Wed Apr 22, 2009 2:59 am (PDT)
Posted on Apr 22, 2009
By _Robert Scheer_ (http://www.truthdig.com/about/staff/4)
We are being robbed big-time, but you can´t say we haven´t been warned.
Not after the release Tuesday of a scathing report by the Treasury Department
´s special inspector general, who charged that the aptly named Troubled
Asset Relief Fund bailout program is rife with mismanagement and potential
for fraud. The IG´s office already has opened 20 criminal fraud
investigations into the $700 billion program, which is now well on its way to a $3
trillion obligation, and the IG predicts many more are coming.
Special Inspector General Neil M. Barofsky charged that the TARP program
from its inception was designed to trust the Wall Street recipients of the
bailout funds to act responsibly on their own, without accountability to the
government that gave them the money.
He pointed to the example of AIG, which has acted as a conduit of funds to
the banks it had insured without being required to tell the government
what it is doing: "Failure to impose this requirement with respect to the
injection of yet another $30 billion into AIG would not only be a failure of
oversight, but could call into question the credibility of the government´s
AIG is just one example in a bailout that has left the financial
conglomerates unsupervised as they spend taxpayer money in what the report termed a
government program of "unprecedented scope, scale and complexity," putting
the public and the Treasury Department in the dark as to how the money is
being used by the very tycoons who got us into this mess. "The American
people have a right to know how their tax dollars are being used," Barofsky
wrote in the report, which sharply criticized the government for failing to
hold financial institutions accountable.
For all of its criticism of the original program, designed by the Bush
administration, the report was equally severe in denouncing the Obama
administration´s plan to partner with hedge funds and other private capital groups
to buy up the "toxic" holdings of the banks. Charging that the plan
carries "significant fraud risks," the inspector general´s report pointed out
that almost all of the risk in this new trillion-dollar plan is being borne
by the taxpayers. The so-called private investors would be able to put up
money they borrowed from the Fed through "nonrecourse" loans, meaning if the
toxic assets purchased prove too toxic and the scheme failed, the private
investors could just walk away without repaying the Fed for those loans.

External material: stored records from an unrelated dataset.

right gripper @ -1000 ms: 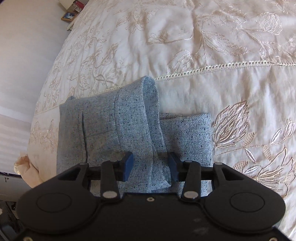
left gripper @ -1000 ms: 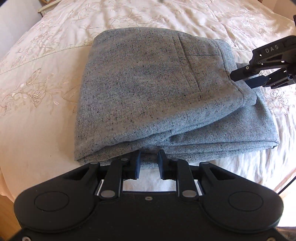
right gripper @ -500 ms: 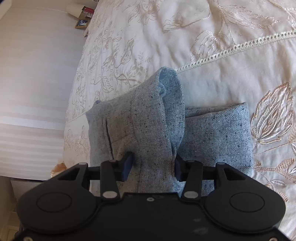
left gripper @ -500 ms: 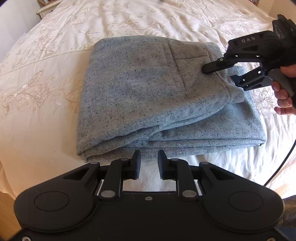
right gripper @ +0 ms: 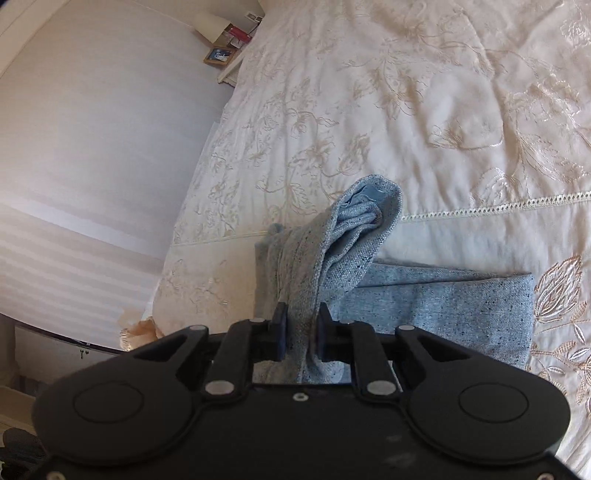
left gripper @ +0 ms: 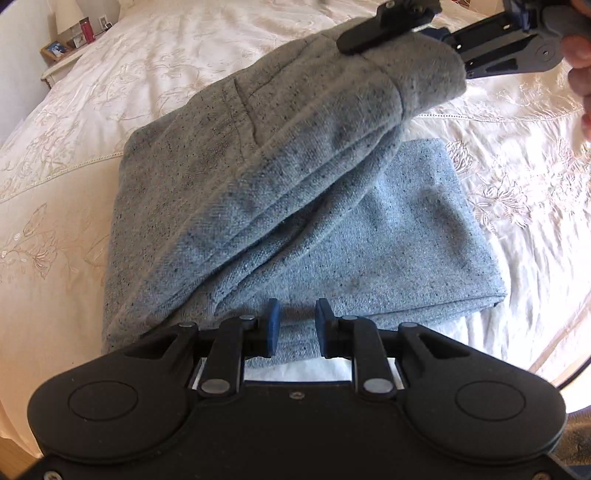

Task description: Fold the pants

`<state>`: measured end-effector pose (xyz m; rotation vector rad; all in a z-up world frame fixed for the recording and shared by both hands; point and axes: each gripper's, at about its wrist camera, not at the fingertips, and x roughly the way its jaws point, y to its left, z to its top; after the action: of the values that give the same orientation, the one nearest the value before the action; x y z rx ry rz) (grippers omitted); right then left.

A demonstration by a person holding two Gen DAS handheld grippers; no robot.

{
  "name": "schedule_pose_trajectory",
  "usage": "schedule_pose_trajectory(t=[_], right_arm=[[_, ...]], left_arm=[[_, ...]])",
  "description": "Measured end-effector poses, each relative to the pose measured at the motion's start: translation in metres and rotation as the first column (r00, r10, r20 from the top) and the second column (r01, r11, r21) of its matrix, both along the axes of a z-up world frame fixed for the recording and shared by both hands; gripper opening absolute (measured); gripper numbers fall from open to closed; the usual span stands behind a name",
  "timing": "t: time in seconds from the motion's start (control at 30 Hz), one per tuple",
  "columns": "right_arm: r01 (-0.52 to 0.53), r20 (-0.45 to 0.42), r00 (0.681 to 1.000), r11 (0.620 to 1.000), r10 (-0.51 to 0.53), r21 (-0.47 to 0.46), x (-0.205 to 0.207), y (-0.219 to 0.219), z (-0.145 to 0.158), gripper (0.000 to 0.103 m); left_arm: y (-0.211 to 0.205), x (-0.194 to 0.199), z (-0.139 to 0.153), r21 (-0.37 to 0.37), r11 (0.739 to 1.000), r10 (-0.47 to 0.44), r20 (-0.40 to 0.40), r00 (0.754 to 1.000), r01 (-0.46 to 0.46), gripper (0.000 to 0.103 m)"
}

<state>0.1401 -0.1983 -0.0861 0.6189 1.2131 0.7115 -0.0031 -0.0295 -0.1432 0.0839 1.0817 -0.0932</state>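
Note:
The grey-blue speckled pants lie folded on the cream embroidered bedspread. My right gripper is shut on the waistband end of the pants' top layer and holds it lifted off the lower layers; it also shows at the top right of the left wrist view. My left gripper is open by a narrow gap and empty, hovering just over the near edge of the pants. The lower folded layer stays flat on the bed.
A bedside table with a picture frame, a lamp and small items stands at the far left corner, also in the right wrist view. A pale wall runs along the bed's left side. The bed's near edge is at the lower right.
My right gripper has closed on the waistband end and raised it well above the folded stack. My left gripper has moved forward over the near edge of the pants.

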Motion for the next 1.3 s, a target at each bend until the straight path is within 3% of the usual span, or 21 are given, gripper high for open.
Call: schedule_pose_trajectory(t=[0.07, 0.13, 0.3, 0.37, 0.43, 0.47, 0.57, 0.67, 0.8, 0.97, 1.07, 1.17, 1.23, 1.3], right_arm=[[0.024, -0.002, 1.000, 0.999, -0.024, 0.031, -0.004, -0.003, 0.011, 0.015], [0.050, 0.005, 0.999, 0.998, -0.050, 0.035, -0.011, -0.011, 0.019, 0.005], [0.102, -0.011, 0.995, 0.991, -0.103, -0.089, -0.027, -0.032, 0.007, 0.005], [0.107, 0.035, 0.994, 0.978, -0.102, -0.182, -0.033, -0.035, -0.005, 0.014], [0.116, 0.050, 0.993, 0.965, -0.107, -0.234, -0.034, -0.037, -0.021, 0.036], [0.112, 0.046, 0.994, 0.965, -0.104, -0.238, -0.032, -0.037, -0.028, 0.039], [0.106, 0.043, 0.994, 0.956, -0.098, -0.273, -0.023, -0.036, -0.053, 0.042], [0.054, 0.032, 0.998, 0.968, -0.048, -0.245, -0.013, -0.027, -0.076, 0.044], [0.017, 0.003, 1.000, 0.957, -0.017, -0.290, -0.009, -0.023, -0.095, 0.046], [0.027, -0.030, 0.999, 0.977, -0.034, -0.211, -0.014, -0.031, -0.108, 0.050], [0.020, -0.057, 0.998, 0.988, -0.029, -0.154, -0.011, -0.019, -0.121, 0.055], [0.021, -0.157, 0.987, 0.997, -0.033, -0.078, -0.006, -0.008, -0.127, 0.050], [-0.017, -0.084, 0.996, 0.994, 0.009, -0.106, -0.010, 0.006, -0.108, 0.017], [-0.061, 0.001, 0.998, 0.989, 0.062, -0.132, -0.020, 0.020, -0.073, 0.017]], left_arm=[[0.001, 0.008, -0.006, 0.021, 1.000, 0.021, 0.013, 1.000, -0.021, 0.044], [0.007, 0.011, -0.012, 0.044, 0.998, 0.051, 0.002, 0.999, -0.051, 0.045], [0.029, 0.002, -0.017, -0.010, 0.998, 0.058, -0.027, 0.998, -0.058, 0.044], [0.026, -0.001, -0.017, 0.005, 1.000, 0.006, -0.041, 0.999, -0.006, 0.044], [0.024, -0.005, -0.020, 0.030, 1.000, -0.004, -0.060, 0.998, 0.006, 0.045], [0.026, -0.007, -0.022, 0.044, 0.999, 0.008, -0.067, 0.998, -0.005, 0.045], [0.035, -0.012, -0.024, 0.052, 0.997, 0.060, -0.089, 0.994, -0.055, 0.045], [0.050, -0.017, -0.014, 0.030, 0.994, 0.103, -0.097, 0.990, -0.100, 0.044], [0.069, -0.030, 0.007, 0.012, 0.990, 0.138, -0.089, 0.986, -0.138, 0.044], [0.101, -0.037, 0.032, -0.007, 0.970, 0.242, -0.056, 0.969, -0.243, 0.044], [0.116, -0.021, 0.033, -0.024, 0.952, 0.303, -0.060, 0.951, -0.305, 0.044], [0.129, -0.007, 0.034, -0.047, 0.930, 0.362, -0.067, 0.930, -0.366, 0.044], [0.139, 0.001, 0.035, -0.065, 0.911, 0.402, -0.071, 0.913, -0.406, 0.044], [0.147, 0.009, 0.037, -0.076, 0.898, 0.429, -0.074, 0.900, -0.434, 0.044]])
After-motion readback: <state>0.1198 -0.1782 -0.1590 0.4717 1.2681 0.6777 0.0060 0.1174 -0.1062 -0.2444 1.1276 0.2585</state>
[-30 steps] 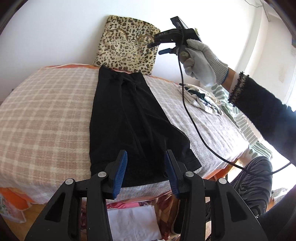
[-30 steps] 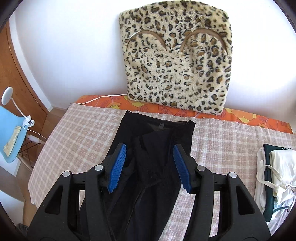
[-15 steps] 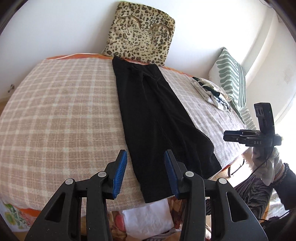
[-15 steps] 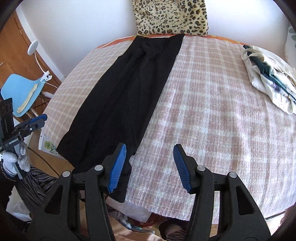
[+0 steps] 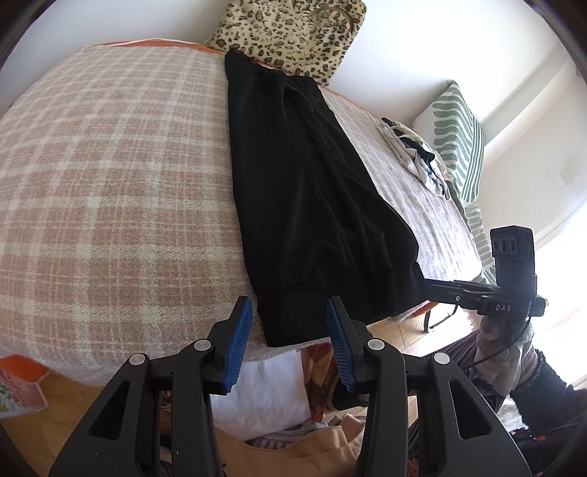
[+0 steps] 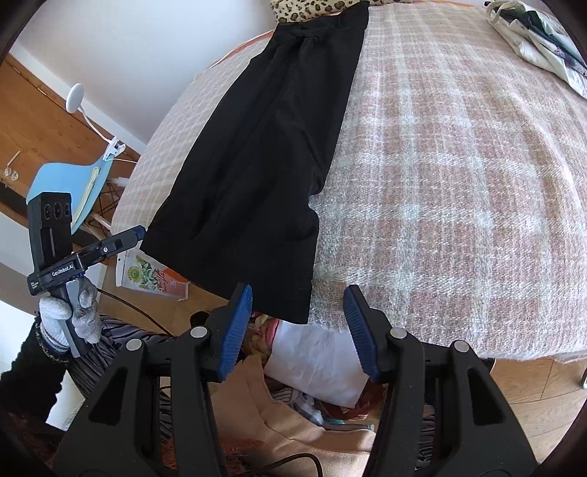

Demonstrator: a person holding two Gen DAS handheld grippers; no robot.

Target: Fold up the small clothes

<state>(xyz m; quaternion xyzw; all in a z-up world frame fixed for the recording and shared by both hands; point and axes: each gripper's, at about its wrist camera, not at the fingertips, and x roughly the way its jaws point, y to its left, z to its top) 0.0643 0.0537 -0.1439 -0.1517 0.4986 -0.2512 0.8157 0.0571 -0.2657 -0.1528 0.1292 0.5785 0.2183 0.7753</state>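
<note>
Black trousers (image 5: 312, 205) lie folded lengthwise on the pink checked bed cover (image 5: 110, 176), waistband at the far end, leg hems hanging over the near edge. They also show in the right wrist view (image 6: 264, 146). My left gripper (image 5: 290, 337) is open and empty, just in front of the left hem corner. My right gripper (image 6: 297, 323) is open and empty, just in front of the right hem corner. The right gripper also shows in the left wrist view (image 5: 488, 297), and the left gripper in the right wrist view (image 6: 110, 246).
A leopard-print cushion (image 5: 293, 33) leans on the wall behind the waistband. A pile of light clothes (image 5: 414, 154) and a green striped pillow (image 5: 458, 135) lie at the right. A blue chair (image 6: 69, 183) stands left of the bed. Clothes and a white bag (image 6: 312, 359) lie on the floor.
Both grippers have come down and closer to the near bed edge, toward the trouser hems. The right gripper came back from the far waistband end a second ago.
</note>
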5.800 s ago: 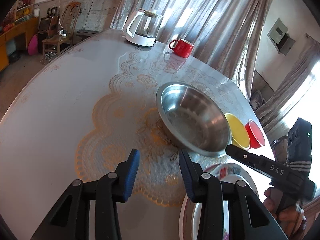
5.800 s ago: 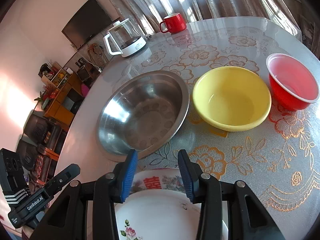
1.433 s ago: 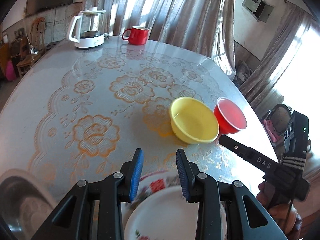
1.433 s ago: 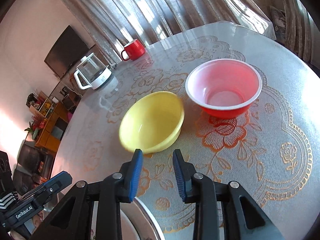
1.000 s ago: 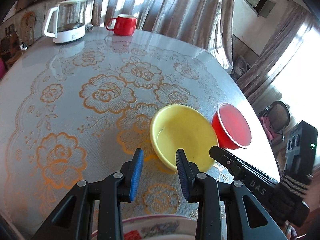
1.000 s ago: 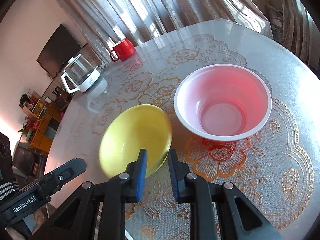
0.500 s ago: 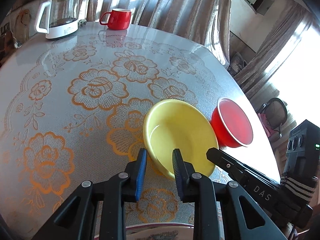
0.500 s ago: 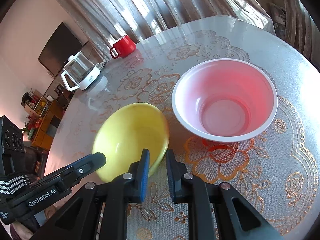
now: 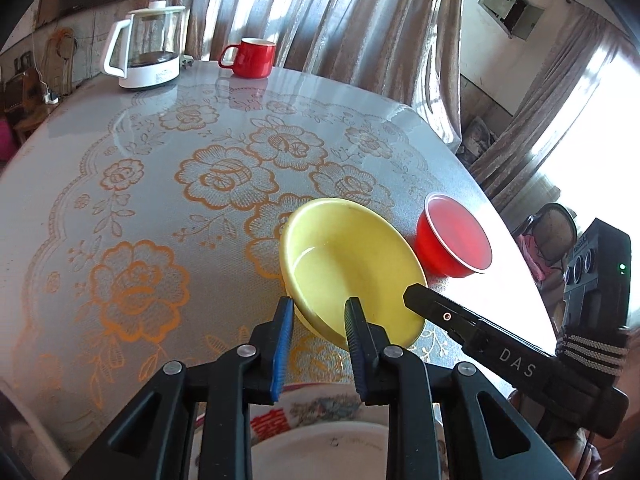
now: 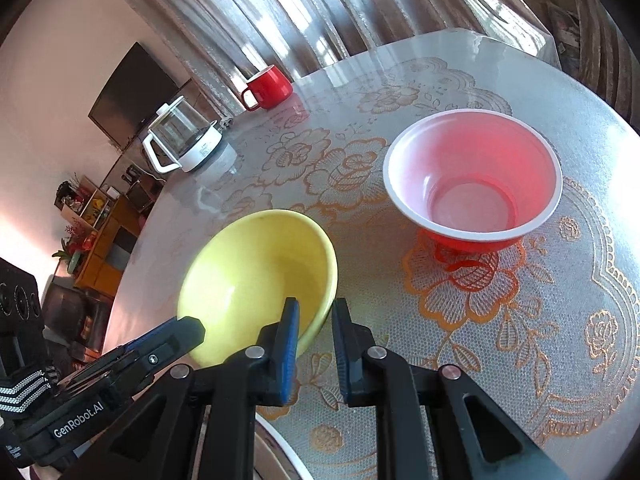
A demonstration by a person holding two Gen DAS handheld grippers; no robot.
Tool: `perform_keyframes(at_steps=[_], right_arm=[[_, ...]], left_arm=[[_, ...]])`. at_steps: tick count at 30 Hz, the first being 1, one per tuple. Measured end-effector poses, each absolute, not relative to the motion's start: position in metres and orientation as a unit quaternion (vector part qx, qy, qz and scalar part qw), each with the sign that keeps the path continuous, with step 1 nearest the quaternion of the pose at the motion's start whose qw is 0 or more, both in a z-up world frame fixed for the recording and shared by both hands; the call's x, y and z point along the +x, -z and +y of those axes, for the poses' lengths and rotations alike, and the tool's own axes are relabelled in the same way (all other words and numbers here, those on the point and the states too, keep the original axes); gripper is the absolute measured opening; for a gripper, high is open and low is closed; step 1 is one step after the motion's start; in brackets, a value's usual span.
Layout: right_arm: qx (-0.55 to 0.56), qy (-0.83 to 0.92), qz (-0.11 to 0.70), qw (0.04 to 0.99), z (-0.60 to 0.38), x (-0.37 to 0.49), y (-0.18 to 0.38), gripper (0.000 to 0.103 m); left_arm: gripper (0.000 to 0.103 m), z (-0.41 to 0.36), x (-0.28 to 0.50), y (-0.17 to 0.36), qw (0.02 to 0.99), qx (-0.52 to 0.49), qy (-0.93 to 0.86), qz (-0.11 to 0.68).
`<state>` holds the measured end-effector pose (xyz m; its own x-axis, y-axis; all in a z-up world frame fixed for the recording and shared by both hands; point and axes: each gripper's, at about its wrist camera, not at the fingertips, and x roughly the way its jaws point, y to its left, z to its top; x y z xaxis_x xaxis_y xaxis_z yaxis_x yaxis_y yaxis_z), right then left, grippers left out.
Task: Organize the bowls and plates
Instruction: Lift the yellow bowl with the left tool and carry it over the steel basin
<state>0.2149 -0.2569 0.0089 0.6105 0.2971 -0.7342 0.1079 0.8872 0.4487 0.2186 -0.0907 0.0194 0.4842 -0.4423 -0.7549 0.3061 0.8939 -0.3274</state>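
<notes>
A yellow bowl (image 9: 352, 256) (image 10: 256, 276) sits on the lace-patterned table, a little tilted. My left gripper (image 9: 319, 302) is shut on its near rim, one finger outside the wall and one inside. My right gripper (image 10: 315, 304) is shut on the rim further round, with its left finger inside the bowl. Each gripper also shows from the side in the other view: the right one (image 9: 416, 294), the left one (image 10: 192, 330). A red bowl (image 9: 454, 240) (image 10: 472, 184) with a white rim stands just right of the yellow one. Under my grippers lies a patterned plate (image 9: 320, 412) with a white plate (image 9: 320, 452) on it.
A glass kettle (image 9: 146, 46) (image 10: 184, 140) and a red mug (image 9: 250, 58) (image 10: 268, 86) stand at the table's far side before the curtains. The table edge (image 9: 500, 216) runs close behind the red bowl. A person's hand holds the right gripper at the lower right.
Both pairs of jaws have narrowed onto the yellow bowl's rim. The left gripper has drawn closer, so the rim now lies between its fingers. The bowl looks slightly tipped.
</notes>
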Motion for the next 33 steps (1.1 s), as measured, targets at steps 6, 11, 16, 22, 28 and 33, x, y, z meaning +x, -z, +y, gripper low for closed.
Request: perform_keyframes(at_steps=[6,11,16,22,28,33], right_arm=[[0.22,-0.075,0.432,0.871,-0.236,0.208,-0.018,0.016],[0.211,-0.091,0.433,0.872,-0.218,0.202,-0.022,0.016],[0.204,-0.106,0.434,0.871,-0.2,0.195,-0.024,0.016],[0.192,-0.122,0.437,0.87,-0.18,0.188,-0.025,0.016],[0.18,-0.137,0.437,0.87,-0.16,0.181,-0.028,0.016],[0.17,-0.148,0.441,0.869,-0.145,0.176,-0.028,0.016]], left_arm=[[0.026,-0.071,0.198,-0.031,0.872,-0.074,0.203,0.439],[0.026,-0.054,0.182,-0.038,0.881,-0.076,0.191,0.426],[0.026,-0.039,0.167,-0.043,0.888,-0.079,0.181,0.416],[0.026,-0.02,0.147,-0.048,0.895,-0.079,0.171,0.404],[0.026,-0.001,0.133,-0.051,0.899,-0.09,0.16,0.398],[0.026,0.013,0.123,-0.052,0.901,-0.099,0.153,0.393]])
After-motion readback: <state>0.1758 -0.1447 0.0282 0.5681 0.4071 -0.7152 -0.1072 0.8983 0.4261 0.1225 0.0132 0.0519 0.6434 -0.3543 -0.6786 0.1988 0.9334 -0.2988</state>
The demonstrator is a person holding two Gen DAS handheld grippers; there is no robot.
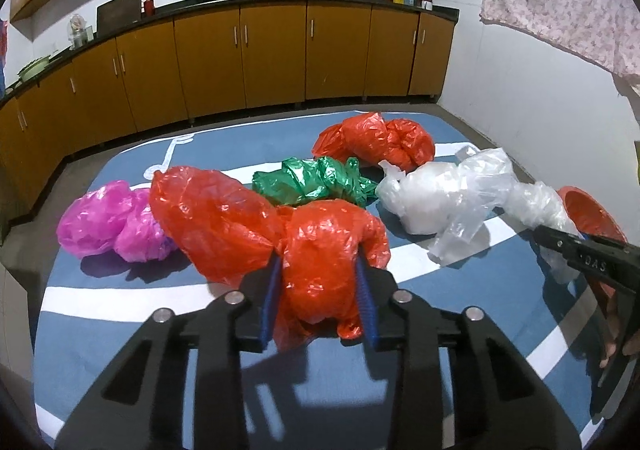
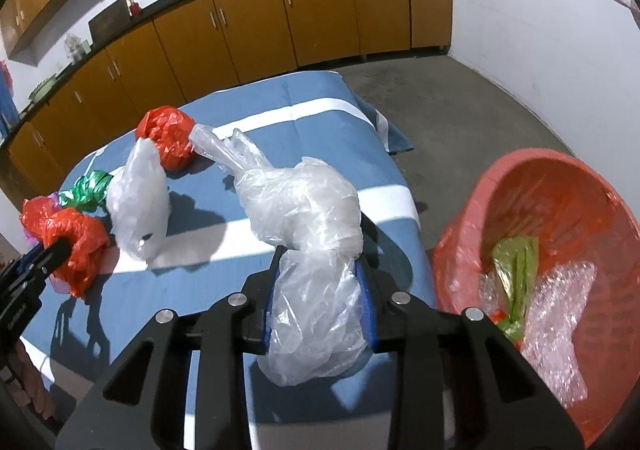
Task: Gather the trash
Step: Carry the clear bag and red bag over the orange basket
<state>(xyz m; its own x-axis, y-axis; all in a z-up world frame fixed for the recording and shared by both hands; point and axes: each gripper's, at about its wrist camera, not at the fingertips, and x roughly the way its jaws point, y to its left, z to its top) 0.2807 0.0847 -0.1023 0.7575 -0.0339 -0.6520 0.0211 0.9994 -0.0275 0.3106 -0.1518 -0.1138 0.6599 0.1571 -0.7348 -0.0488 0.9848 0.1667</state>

The reason those loans may prove even more toxic than expected and the
price paid by this government-underwritten partnership far too high is that
the government is purchasing the most suspect of the banks´ mortgage
packages. In addition, the plan is to accept at face value the evaluation of those
packages by the very same credit-rating firms whose absurdly wrong
estimates of the dollar worth of these securities helped create the problem that
now haunts the world´s economy. "Arguably, the wholesale failure of the
credit rating agencies to rate adequately such securities is at the heart of
the securitization market collapse, if not the primary cause of the current
credit crisis," the report found.
As with the entire banking bailout, the new plan of Obama´s treasury
secretary, Timothy Geithner, is likely to enrich the very folks who impoverished
the rest of us, as the report notes: "The significant government-financed
leverage presents a great incentive for collusion between the buyer and
seller of the asset, or the buyer and other buyers, whereby, once again, the
taxpayer takes a significant loss while others profit."
At the heart of this potentially massive fraud was the original decision
of Henry Paulson, President Bush´s treasury secretary and a former Goldman
Sachs chairman, to not require the recipients of the bailout, such as his
old firm, to account for how the money was spent. Unfortunately, President
Obama´s administration continued that practice.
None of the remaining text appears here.